Tuesday, April 19, 2011

Locked in Place

Read at your own risk.  Watch your toes.  They may begin to smart.

Please move to the right if you like things to go according to plan, if you like things to be "in order", if you really don't like deviations from what you expect.  You are not really a "surprise" person, are you?

Welcome to who I used to be.  Many of you may still be there.  Most of you like it there just fine and have no intentions of changing or moving to the other side.  You are comfortable in this well-defined place; you know it, and it "fits".  You may rationalize that "someone has to be in charge, someone has to be responsible” and it may as well be you.  Or maybe, the fear of the unknown has kept you locked there in the Land of Control, but you've always wondered what it would be to step out of this place and be spontaneous, happy even. 

Maybe you are the person who trusts God for His best and desires to be in His will but are living in fear that you will miss it because you might make the “wrong choice”—not a sinful choice, just not what God had planned.  This job or that one, Lord?  This house or the other one?  This man forever or wait for another?  What do You have for me, Lord?  I don't want to move until I know, until You show me, until I can see the next step, the next mile, the next year.

That was my way.  Thankfully, Father God says that my ways are not HIS ways.  In fact, He tells us that we cannot even begin to imagine what He thinks or plans.

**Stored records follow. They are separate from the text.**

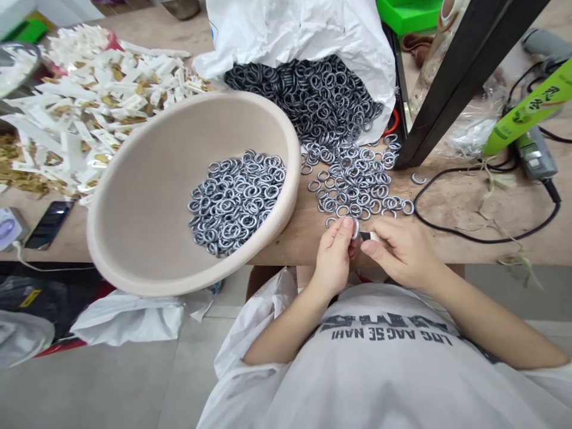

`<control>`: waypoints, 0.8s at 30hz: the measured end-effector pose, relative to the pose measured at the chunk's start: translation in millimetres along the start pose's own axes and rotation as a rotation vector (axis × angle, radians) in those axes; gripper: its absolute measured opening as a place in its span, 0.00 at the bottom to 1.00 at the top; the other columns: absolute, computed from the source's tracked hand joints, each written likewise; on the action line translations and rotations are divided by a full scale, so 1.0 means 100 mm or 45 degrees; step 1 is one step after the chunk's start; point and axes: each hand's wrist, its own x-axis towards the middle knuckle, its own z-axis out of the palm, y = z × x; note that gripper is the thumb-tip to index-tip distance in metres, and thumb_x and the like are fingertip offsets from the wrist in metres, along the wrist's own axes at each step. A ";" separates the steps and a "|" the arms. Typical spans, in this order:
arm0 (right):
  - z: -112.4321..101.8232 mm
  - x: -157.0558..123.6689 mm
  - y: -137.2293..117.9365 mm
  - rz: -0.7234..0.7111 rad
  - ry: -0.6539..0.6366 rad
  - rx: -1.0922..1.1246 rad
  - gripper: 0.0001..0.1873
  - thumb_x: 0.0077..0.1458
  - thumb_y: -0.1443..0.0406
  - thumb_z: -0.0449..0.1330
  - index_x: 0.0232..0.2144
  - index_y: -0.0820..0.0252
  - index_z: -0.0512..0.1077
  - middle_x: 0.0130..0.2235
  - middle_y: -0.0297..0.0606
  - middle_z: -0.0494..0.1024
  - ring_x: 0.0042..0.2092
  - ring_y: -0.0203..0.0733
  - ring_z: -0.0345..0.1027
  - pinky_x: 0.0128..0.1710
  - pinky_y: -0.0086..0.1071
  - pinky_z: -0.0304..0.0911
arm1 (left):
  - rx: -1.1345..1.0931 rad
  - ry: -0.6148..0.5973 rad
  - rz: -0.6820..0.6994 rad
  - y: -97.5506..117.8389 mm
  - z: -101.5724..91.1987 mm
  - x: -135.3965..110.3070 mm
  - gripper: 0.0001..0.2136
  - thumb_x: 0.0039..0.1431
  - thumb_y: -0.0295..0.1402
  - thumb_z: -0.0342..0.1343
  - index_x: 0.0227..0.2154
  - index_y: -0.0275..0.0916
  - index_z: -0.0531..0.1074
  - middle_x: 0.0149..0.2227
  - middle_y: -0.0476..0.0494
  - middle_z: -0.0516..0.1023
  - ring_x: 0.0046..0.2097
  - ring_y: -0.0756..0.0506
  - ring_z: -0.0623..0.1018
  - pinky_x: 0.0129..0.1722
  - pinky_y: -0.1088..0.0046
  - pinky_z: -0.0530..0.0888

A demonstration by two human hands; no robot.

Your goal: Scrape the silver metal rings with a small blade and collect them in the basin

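Observation:
My left hand (334, 257) is closed at the table's front edge, pinching a grey ring (356, 229) between thumb and fingers. Just right of it, my right hand (400, 250) is closed around a small knife-like tool (367, 236) with a dark flat tip; most of it is hidden in the fingers. That tip points at the ring; whether they touch I cannot tell. Beyond both hands lies a loose heap of grey rings (357, 179). To the left, a large beige basin (143, 179) holds a pile of similar rings (236, 202).
A white sack (304, 30) spills darker rings (313, 95) behind the heap. White and brown scraps (102, 107) cover the left. A black post (456, 89), a cable (469, 239) and a green-yellow packet (531, 110) are on the right. A phone (49, 223) lies far left.

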 end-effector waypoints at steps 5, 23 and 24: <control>0.00 0.02 -0.03 -0.007 -0.034 -0.048 0.23 0.69 0.51 0.51 0.25 0.57 0.60 0.26 0.32 0.64 0.29 0.36 0.57 0.31 0.34 0.46 | 0.008 -0.018 -0.008 -0.02 0.00 -0.03 0.20 0.60 0.51 0.61 0.26 0.39 0.66 0.23 0.53 0.60 0.24 0.53 0.58 0.23 0.76 0.57; 0.39 0.53 -0.06 0.115 -0.394 -0.804 0.11 0.67 0.62 0.53 0.44 0.58 0.75 0.47 0.45 0.76 0.36 0.46 0.74 0.27 0.36 0.47 | -0.100 0.231 0.093 0.29 -0.71 -0.15 0.12 0.58 0.42 0.63 0.39 0.39 0.77 0.31 0.47 0.75 0.29 0.51 0.74 0.23 0.79 0.70; 0.39 0.54 -0.05 0.128 -0.361 -0.763 0.11 0.68 0.63 0.53 0.43 0.59 0.75 0.47 0.45 0.76 0.37 0.47 0.73 0.28 0.36 0.49 | -0.122 0.221 0.057 0.29 -0.70 -0.14 0.13 0.57 0.43 0.63 0.37 0.38 0.77 0.32 0.46 0.76 0.30 0.51 0.74 0.22 0.79 0.70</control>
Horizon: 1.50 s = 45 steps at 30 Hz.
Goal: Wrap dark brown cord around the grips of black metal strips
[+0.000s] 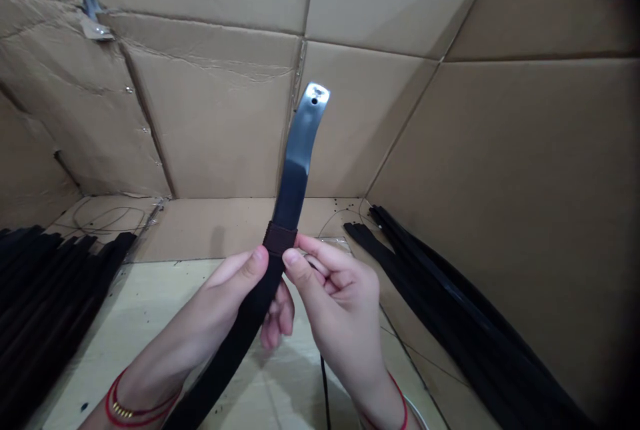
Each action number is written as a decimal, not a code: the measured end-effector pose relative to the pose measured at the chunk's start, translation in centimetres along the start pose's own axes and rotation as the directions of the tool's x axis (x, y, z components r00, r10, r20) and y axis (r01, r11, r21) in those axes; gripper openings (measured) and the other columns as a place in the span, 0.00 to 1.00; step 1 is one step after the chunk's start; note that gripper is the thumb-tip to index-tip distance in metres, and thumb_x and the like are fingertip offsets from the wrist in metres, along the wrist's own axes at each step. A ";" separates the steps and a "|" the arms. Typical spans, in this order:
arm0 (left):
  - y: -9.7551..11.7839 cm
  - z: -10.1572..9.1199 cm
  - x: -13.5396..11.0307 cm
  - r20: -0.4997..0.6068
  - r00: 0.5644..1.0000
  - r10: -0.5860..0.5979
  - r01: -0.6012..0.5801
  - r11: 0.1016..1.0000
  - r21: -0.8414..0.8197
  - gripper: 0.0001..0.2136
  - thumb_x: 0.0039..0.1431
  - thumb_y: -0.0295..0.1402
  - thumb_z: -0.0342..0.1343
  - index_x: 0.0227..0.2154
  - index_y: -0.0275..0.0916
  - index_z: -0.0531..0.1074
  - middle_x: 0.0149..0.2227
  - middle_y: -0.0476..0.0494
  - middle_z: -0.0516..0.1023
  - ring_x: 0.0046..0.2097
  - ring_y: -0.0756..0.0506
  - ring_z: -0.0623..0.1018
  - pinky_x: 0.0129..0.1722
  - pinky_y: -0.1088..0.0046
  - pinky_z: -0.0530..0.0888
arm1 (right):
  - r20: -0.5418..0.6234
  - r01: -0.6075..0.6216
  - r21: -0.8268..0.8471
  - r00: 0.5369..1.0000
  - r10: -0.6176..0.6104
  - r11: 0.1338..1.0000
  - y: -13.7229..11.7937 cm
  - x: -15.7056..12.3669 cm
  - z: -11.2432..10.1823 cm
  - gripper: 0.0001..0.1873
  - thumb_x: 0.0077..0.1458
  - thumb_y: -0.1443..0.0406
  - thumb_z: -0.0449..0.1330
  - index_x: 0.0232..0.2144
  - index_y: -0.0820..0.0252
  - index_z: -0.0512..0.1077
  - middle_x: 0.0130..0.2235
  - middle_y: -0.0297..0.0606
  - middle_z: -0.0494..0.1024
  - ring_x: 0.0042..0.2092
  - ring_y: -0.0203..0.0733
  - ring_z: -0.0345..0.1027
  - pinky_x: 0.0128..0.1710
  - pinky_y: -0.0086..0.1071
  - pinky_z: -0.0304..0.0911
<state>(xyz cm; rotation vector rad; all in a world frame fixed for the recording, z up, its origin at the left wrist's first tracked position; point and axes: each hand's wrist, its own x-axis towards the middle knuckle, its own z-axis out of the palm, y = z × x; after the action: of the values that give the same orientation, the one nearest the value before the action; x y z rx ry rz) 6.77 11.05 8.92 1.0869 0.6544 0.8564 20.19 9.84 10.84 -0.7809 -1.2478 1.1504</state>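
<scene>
A curved, shiny metal strip [299,142] with a small hole near its rounded top end rises from a long black fabric sleeve [235,347]. Around the junction sits a short dark brown fabric band [280,238]. My left hand [235,283] grips the sleeve just below the band, thumb on its front and fingers curled behind. With thumb and forefinger, my right hand [345,297] pinches the band's lower right edge. The sleeve's lower part runs past my left wrist and out of the bottom of the view.
Cardboard panels [220,110] form a wall behind and at the right. Several black fabric strips [60,290] lie at the left, and more black strips [440,317] lie along the right. A pale board [145,310] covers the work surface. Thin dark threads [107,217] lie at the back.
</scene>
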 end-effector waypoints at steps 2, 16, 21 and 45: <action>-0.1 -0.2 0.1 0.010 0.999 0.038 -0.038 0.999 0.012 0.22 0.66 0.49 0.44 0.31 0.34 0.69 0.25 0.47 0.70 0.26 0.53 0.69 0.28 0.78 0.67 | -0.046 -0.026 0.016 0.999 0.027 1.000 0.0 0.0 0.1 0.06 0.59 0.66 0.60 0.38 0.62 0.73 0.15 0.27 0.72 0.16 0.37 0.70 0.15 0.25 0.68; -0.2 0.1 0.7 0.056 0.998 -0.036 0.048 0.972 -0.229 0.19 0.61 0.49 0.50 0.30 0.34 0.65 0.21 0.55 0.55 0.21 0.57 0.52 0.21 0.80 0.49 | -0.120 0.108 -0.152 0.985 -0.126 0.983 0.1 0.3 0.0 0.06 0.54 0.69 0.64 0.34 0.56 0.80 0.21 0.30 0.75 0.23 0.29 0.69 0.22 0.18 0.67; 0.0 0.4 0.4 0.022 1.000 0.005 -0.001 0.984 -0.177 0.20 0.64 0.47 0.44 0.29 0.34 0.66 0.19 0.52 0.61 0.20 0.57 0.58 0.20 0.82 0.56 | -0.135 0.086 -0.140 0.985 -0.105 0.986 0.0 0.4 0.0 0.03 0.54 0.67 0.64 0.32 0.57 0.79 0.20 0.30 0.73 0.20 0.29 0.65 0.19 0.21 0.63; 0.2 1.7 -0.5 -0.211 0.943 0.256 -0.106 0.835 0.540 0.10 0.67 0.41 0.48 0.45 0.43 0.67 0.35 0.50 0.70 0.36 0.52 0.69 0.36 0.79 0.67 | -0.074 -0.074 -0.081 0.995 0.068 0.994 0.5 0.4 -0.1 0.17 0.53 0.57 0.66 0.44 0.58 0.80 0.18 0.26 0.50 0.20 0.29 0.39 0.17 0.26 0.43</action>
<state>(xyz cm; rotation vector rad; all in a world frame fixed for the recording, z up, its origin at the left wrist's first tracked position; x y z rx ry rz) 7.83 9.82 9.71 1.5572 1.0737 1.0386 20.16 10.37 10.45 -0.9273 -1.2231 1.1238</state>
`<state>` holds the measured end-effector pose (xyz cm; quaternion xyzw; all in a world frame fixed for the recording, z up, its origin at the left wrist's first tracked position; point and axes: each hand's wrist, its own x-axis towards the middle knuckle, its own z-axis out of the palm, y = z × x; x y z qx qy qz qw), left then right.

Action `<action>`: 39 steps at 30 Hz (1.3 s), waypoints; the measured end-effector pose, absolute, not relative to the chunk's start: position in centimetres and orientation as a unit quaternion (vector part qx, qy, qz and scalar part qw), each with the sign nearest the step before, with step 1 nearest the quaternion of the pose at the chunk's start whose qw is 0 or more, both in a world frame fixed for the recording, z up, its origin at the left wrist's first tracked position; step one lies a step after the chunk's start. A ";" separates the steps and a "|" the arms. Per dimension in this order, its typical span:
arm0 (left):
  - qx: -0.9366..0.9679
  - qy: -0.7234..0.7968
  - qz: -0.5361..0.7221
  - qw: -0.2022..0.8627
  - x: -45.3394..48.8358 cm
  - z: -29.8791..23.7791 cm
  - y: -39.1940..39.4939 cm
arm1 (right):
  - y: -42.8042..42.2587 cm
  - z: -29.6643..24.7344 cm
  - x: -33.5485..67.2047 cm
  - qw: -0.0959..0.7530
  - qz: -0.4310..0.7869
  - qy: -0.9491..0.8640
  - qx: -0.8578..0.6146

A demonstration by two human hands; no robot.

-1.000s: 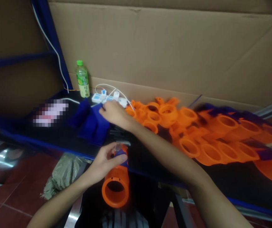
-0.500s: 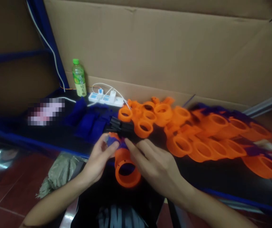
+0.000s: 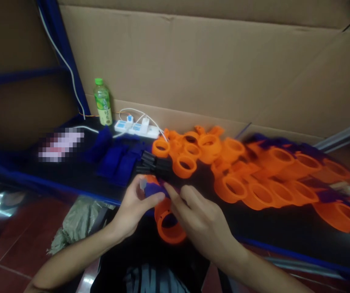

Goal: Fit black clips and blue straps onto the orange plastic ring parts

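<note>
Orange, smooth and hollow, a short tube with a wide ring-shaped mouth (image 3: 171,232) is held up at the near edge of the long black table with blue rails (image 3: 272,228), its opening facing the person. The left hand (image 3: 134,207) has its grip closed around the tube's far end, with the thumb laid across a dark blue band (image 3: 155,192) there. The right hand (image 3: 204,215) comes in from the other side, fingers bent and index fingertip against the band; whether its grip pinches anything cannot be told. Just beyond the hands lies a bundle of thin black bars (image 3: 154,163). Flat dark blue pieces (image 3: 121,160) are spread to the left of it, and many similar orange ring-mouthed parts (image 3: 231,189) crowd the right. Farther back are a white power strip with plugs (image 3: 137,128) and a green-capped drink bottle (image 3: 103,106), before a tan cardboard wall (image 3: 199,61).
</note>
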<state>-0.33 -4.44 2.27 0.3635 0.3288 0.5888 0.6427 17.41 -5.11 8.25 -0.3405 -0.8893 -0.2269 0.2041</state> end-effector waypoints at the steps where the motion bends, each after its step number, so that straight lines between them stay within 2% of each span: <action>1: 0.366 0.328 0.592 0.639 -0.3 2.2 -4.5 | -5.3 8.2 17.3 0.199 -0.229 -0.887 -0.348; 13: 0.369 0.367 0.597 0.610 0.2 1.3 -5.0 | -6.0 7.1 17.1 0.204 -0.206 -0.867 -0.406; 18: 0.409 0.386 0.575 0.594 0.1 1.1 -4.9 | -6.3 7.3 17.3 0.179 -0.165 -0.882 -0.403; 21: 0.418 0.386 0.578 0.585 -0.3 1.7 -5.1 | -6.1 8.0 17.9 0.210 -0.053 -0.893 -0.394; 26: 0.486 0.369 0.551 0.569 -1.4 3.3 -5.7 | -4.7 7.7 18.8 0.322 0.307 -0.787 -0.427; 29: 0.548 0.364 0.535 0.530 -1.9 3.6 -5.9 | -4.1 6.6 18.6 0.375 0.465 -0.674 -0.435; 34: 0.611 0.360 0.523 0.472 -2.1 3.3 -6.1 | -4.4 5.0 18.3 0.392 0.598 -0.549 -0.433; 39: 0.648 0.335 0.508 0.458 -2.3 3.5 -5.9 | -4.7 4.2 18.2 0.394 0.654 -0.497 -0.412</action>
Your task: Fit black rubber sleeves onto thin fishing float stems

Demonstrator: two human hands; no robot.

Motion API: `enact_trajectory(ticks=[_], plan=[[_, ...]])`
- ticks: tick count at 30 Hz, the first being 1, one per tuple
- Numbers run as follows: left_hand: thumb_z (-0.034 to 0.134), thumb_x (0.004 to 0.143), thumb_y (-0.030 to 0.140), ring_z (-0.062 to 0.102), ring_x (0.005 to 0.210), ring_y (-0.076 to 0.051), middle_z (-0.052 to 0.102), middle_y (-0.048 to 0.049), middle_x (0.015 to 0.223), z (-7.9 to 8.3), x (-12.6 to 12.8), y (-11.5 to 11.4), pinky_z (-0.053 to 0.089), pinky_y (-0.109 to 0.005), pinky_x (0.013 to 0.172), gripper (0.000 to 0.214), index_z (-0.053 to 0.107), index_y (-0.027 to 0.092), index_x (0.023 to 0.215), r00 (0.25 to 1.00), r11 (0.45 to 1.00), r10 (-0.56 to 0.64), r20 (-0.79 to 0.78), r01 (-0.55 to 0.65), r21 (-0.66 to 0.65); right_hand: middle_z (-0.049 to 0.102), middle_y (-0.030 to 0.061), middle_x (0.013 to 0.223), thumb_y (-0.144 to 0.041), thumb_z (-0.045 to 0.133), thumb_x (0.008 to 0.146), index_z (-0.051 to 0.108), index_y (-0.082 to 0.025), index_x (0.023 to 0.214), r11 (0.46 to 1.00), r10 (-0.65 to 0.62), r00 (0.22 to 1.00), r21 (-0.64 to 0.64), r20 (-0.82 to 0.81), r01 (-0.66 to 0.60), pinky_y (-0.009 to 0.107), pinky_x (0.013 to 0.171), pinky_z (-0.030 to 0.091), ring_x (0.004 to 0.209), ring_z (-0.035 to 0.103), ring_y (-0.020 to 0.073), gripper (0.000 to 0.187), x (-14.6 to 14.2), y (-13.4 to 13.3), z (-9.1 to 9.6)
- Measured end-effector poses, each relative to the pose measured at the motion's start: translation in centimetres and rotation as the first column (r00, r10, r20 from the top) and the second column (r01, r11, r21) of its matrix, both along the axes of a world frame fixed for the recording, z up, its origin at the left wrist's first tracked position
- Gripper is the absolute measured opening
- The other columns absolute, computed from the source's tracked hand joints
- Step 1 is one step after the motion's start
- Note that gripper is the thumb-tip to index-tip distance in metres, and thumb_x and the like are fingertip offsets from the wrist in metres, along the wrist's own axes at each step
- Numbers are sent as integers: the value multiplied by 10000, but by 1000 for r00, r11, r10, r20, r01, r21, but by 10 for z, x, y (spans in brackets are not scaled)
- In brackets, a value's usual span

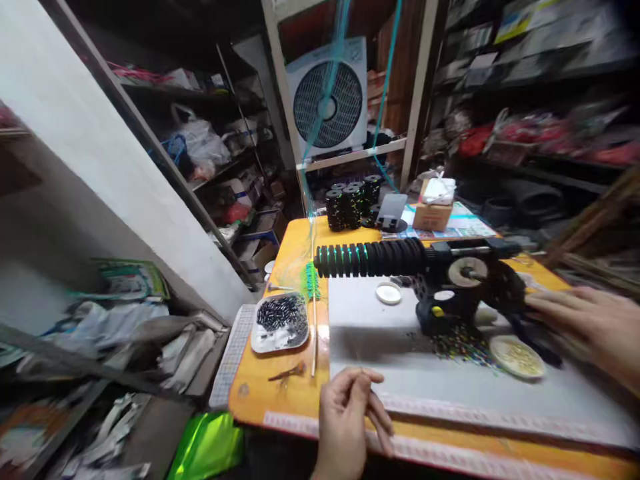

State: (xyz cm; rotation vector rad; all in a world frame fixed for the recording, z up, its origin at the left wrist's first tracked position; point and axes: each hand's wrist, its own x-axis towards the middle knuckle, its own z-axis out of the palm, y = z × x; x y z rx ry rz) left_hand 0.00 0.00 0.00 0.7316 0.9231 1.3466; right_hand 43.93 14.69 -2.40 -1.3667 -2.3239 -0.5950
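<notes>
Left hand [351, 408] half-curled — right hand [595, 325] at machine [463, 308].

The right hand [593, 323] is blurring, its arm being cropped; the bottom edge is cropping the left hand [349, 410]; red goods [475, 141] are blurring.

The person's left hand [350, 417] is bare, its fingers [381, 417] and thumb [359, 395] slim and rounded at the tips. The right hand [593, 323], blurred, is also bare, uncovered out to the edge of view.
</notes>
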Motion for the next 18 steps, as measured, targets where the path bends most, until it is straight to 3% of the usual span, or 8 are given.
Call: enact_trajectory(ticks=[3,7,12,18], plan=[[787,843,611,698,437,-159,764,-60,613,10,-4,-12,548,-213,454,474,771,137,833,999,999,42,-14,-42,15,816,148,1076,-328,504,933,840,-280,1096,999,-12,1000,-32,-1,12,437,799,525,972,702,323,376,1,-3,1],[823,819,586,805,692,-226,833,-127,814,19,-12,-30,639,-291,690,458,809,129,786,999,998,30,-28,-31,-55,794,209,1119,-263,540,932,831,-220,1122,995,-27,1000,-91,-9,26,441,849,493,1020,670,321,350,-2,-8,5],[831,828,554,788,577,-211,821,-104,720,6,-17,-42,591,-225,546,425,782,132,824,989,991,-45,140,62,-121,773,252,1159,-242,649,911,811,-145,1203,981,-39,999,-190,-24,34,433,832,456,1038,660,312,347,-5,-11,12],[814,812,613,667,338,-186,783,-101,605,-22,-15,-50,429,-169,293,503,773,112,834,971,976,-146,191,173,-131,770,236,1199,-197,841,740,806,-121,1216,964,-76,992,-262,-96,49,430,853,431,1054,677,302,483,-5,-7,17]])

"My thoughts are nothing like your thoughts," says the LORD. "And my ways are far beyond anything you could imagine."
Isaiah 55:8
(New Living Translation)

At some point, I discovered that the way I was living life wasn’t working for me.  I didn’t like the unhappiness and discontent I felt when things didn’t go according to my plans.  With three small step-children and a brand new husband, nothing went the way I expected or wanted.  I needed control.  I needed to be in control!  Years passed, and I grew increasingly more and more miserable.  I did not enjoy life because my life was not what I planned for it to be.  I cannot clearly define the moment I decided I didn’t want to be in control anymore; it was more of a “growing” to that point.   Day by day, I cultivated my relationship with my Father, reading His Word, praying His Words back to Him, asking Him to speak LIFE into my life.  And He did, gently turning my anger and discontent to joy and peace, boldly bringing sisters into my life who knew this freedom and claimed it for me, generously pouring love into me, freeing me from myself and my misconceptions of what life should be, who I should be.  Sweet, sweet freedom!

Do I still long to know His plan?  Yes, but I do not ask Him to show me before I move.  I ask for Him to steer me as I move, as I step out in faith.  I do not have to be in control; I have to be in step, in touch with the heart and will of God.  The closer I become to Him, the more I have the heart and mind of Christ and the more assured I am of walking where He leads.

I do believe that God has a plan for my life, and it is the best.  Jeremiah 29:11 says For I know the plans I have for you," declares the LORD, "plans to prosper you and not to harm you, plans to give you hope and a future.”  Does that mean that I believe that He has only “good things for me”, that He will not allow me to go through trials and difficulties?  Alas, no.  It means I believe that God has a plan for me—a plan for me to grow closer to Him, a plan for me to grow deeper in love with Him, a plan for me to become more like Him, a plan to build my character to be like the character of Jesus.  And in doing those things, I know that I am in His perfect plan.  That I can count on.